It can be easily replaced by MediaWiki for the backend but to it's benefit the
UX is very good and is a very good choice for people who don't want to muck
around with MediaWiki.

But given the current state I cannot use it long term due to non-availability
of non-desktop use, no encryption and no good PRICING or an idea of pricing.

Having said that I'm keeping this in my radar and shall revisit periodically.

------
thunderbong
Trillium Notes have been mentioned before [0]. Provides similar functionality
with a lot more power.

It's open source and self hostable.

It's possible to script additional functionality into it from the UI itself. I
find it quite powerful.

[0] [https://github.com/zadam/trilium](https://github.com/zadam/trilium)

------
infogulch
This looks awesome! I've been wanting a personal knowledge store for a long
time. Between bookmarks, random notes and lists that I throw away, cool quotes
I find, and even thoughts that I ponder and get distracted from, I feel like
there's so much interesting stuff I've found that remains inaccessible or was
lost or is just laying around uncatalogued. It's just that all the usual data-
cataloging systems seem so clunky or have a whole "system" that intrusively
proscribes how to use it.

Roam looks like a pretty interesting solution to this problem. Simple but
capable flat document system, especially the very nice tagging with automatic
bidirectional linking to organize everything with. Pretty UI, maybe a little
more customized than my tastes, but still nice to interact with.

My only reservation is the reason why I haven't tried any of the other big
proprietary solutions: I really don't want to switch away once I'm on it, and
I don't want to ever worry about losing access to it. I.e. I'll want to self
host it. Don't get me wrong, I would still be quite willing to pay for such an
app, but I also need it to be open-sourced and have a simple open data model.

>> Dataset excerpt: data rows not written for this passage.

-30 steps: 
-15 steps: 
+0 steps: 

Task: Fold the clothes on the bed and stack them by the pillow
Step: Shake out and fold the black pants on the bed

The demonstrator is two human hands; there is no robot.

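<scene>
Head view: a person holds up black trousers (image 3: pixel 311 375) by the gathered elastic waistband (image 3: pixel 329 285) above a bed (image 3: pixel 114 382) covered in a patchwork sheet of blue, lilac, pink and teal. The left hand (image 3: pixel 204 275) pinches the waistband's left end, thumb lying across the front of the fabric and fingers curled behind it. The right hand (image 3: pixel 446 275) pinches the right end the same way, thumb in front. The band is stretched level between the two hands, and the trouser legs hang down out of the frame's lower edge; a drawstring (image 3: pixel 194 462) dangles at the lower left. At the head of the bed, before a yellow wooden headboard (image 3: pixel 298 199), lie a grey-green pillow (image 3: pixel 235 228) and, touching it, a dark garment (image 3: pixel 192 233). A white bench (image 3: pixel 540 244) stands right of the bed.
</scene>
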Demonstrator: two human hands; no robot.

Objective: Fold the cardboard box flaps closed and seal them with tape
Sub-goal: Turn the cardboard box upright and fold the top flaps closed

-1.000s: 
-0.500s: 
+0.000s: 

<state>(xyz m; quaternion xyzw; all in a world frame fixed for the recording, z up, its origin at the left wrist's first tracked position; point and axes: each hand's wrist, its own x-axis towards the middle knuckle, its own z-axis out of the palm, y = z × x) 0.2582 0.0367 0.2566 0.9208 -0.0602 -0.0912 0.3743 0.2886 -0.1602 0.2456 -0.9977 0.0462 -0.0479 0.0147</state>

To that end, it seems like this UI on top of Perkeep's API
[https://perkeep.org/doc/overview](https://perkeep.org/doc/overview) might be
pretty nice combination.

------
seanhunter
He doesn't seem to understand tags and links in evernote. Evernote can
absolutely be structured as a flat graph in the way that he describes as a big
benefit of Roam.

That said, as a long-term evernote user, I've been wanting to leave for a
while and move to an OSS/self-hosted solution. It might be joplin but my few
attempts to use it I haven't yet had enough time to evaluate whether it would
be a viable long-term solution.

Edit: I'm also seriously considering just using
[https://github.com/Alok/notational-fzf-
vim](https://github.com/Alok/notational-fzf-vim) and only doing note-taking on
my laptop (not on mobile). It's extremely fast and basically zero friction.
This would have a slight downside in that I quite often want to consume notes
on the go so I may need to find an option there (eg serve my notes up using a
private server or something).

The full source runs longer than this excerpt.